Suatu ketika, ia pernah terlibat dalam sebuah acara diskusi dengan Ustad Abubakar Ba'asyir, yang kita tahu amat gandrung dengan ide penegakkan Syariat Islam.

"Musdah, satu-satunya cara membangun Indonesia adalah meninggalkan sekularisme, melepaskan diri dari Pancasila, dan kembali ke dasar Islam, " kata si Ustad.

"Islam yang seperti apa?" Musdah menanggapi dengan pertanyaan.

“Malaysia?” – bukan.

“Saudi Arabia?” – bukan.

“Pakistan?” – bukan.

"Kita masih pikirkan, tapi bukan itu,” ujar si Ustad.

Kok masih mikir? Lebih baik yang sudah ada saja kita perbaiki,” sanggah Musdah. Dengan berani.

Tujuh pekan sebelumnya, tanggal 1 Juni 2011, saya datang terlambat pada sesi pertama Kelas Narasi Pantau angkatan XI. Dengan tergesa saya tiba di kelas, yang dimentori Andreas Harsono. Normalnya, kelas dimulai pukul tujuh hingga sembilan malam. Tapi malam itu kelas mulur hingga setengah jam.

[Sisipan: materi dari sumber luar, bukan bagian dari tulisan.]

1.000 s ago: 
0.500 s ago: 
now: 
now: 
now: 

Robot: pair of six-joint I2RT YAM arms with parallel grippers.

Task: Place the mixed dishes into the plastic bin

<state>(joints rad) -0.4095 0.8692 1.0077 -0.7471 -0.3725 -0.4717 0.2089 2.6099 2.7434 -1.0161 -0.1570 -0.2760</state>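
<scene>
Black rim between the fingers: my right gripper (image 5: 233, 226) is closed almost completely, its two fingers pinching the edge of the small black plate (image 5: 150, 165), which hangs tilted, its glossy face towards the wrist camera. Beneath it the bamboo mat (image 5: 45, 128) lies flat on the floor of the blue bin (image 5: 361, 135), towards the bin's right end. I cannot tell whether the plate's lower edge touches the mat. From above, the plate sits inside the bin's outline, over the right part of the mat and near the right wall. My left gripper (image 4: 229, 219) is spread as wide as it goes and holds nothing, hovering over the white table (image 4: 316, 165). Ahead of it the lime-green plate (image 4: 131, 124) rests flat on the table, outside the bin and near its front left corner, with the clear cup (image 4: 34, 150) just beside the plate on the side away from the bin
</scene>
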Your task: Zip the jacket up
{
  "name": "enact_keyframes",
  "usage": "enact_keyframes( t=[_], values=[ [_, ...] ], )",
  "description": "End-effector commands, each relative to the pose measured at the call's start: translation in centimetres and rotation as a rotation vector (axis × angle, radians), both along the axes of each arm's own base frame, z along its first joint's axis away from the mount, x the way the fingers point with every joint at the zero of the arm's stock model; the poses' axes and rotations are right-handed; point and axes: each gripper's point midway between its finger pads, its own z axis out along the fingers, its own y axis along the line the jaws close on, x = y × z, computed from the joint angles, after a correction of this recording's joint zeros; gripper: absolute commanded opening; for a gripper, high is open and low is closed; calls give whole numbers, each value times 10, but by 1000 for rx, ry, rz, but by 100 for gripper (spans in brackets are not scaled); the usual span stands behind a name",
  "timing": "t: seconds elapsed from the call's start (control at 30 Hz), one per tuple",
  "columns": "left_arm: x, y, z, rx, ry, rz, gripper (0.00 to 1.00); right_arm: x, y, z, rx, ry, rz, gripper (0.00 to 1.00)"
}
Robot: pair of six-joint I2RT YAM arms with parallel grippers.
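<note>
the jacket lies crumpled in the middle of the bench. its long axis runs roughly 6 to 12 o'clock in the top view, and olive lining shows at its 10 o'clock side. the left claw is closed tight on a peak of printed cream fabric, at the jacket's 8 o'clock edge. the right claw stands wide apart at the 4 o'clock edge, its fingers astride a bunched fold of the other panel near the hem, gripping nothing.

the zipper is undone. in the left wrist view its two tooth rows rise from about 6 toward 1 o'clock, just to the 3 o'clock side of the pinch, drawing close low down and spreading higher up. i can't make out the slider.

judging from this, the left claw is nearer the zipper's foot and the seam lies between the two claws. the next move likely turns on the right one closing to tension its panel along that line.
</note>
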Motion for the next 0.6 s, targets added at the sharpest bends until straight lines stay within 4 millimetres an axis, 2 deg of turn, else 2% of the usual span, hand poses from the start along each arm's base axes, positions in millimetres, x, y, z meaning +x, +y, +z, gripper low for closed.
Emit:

Hanya sekitar 40 menit saya berada di kelas yang cukup ramai dengan tanya jawab itu. Saya masih terengah, dan butuh beberapa menit untuk mengatur napas, setelah menaiki anak tangga di sana. Tapi di tengah keletihan, ada satu kalimat Andreas yang begitu lekat di otak saya sejak malam itu, “Untuk menulis kita perlu tahu dan berani.” Kalimat itu juga ada dalam salah satu tulisannya di blog, yang kemudian diterbitkan dalam antologi berjudul ‘A9ama’ Saya Adalah Jurnalisme.

Musdah perempuan pintar. Ia juga berani. Ia memang berbeda.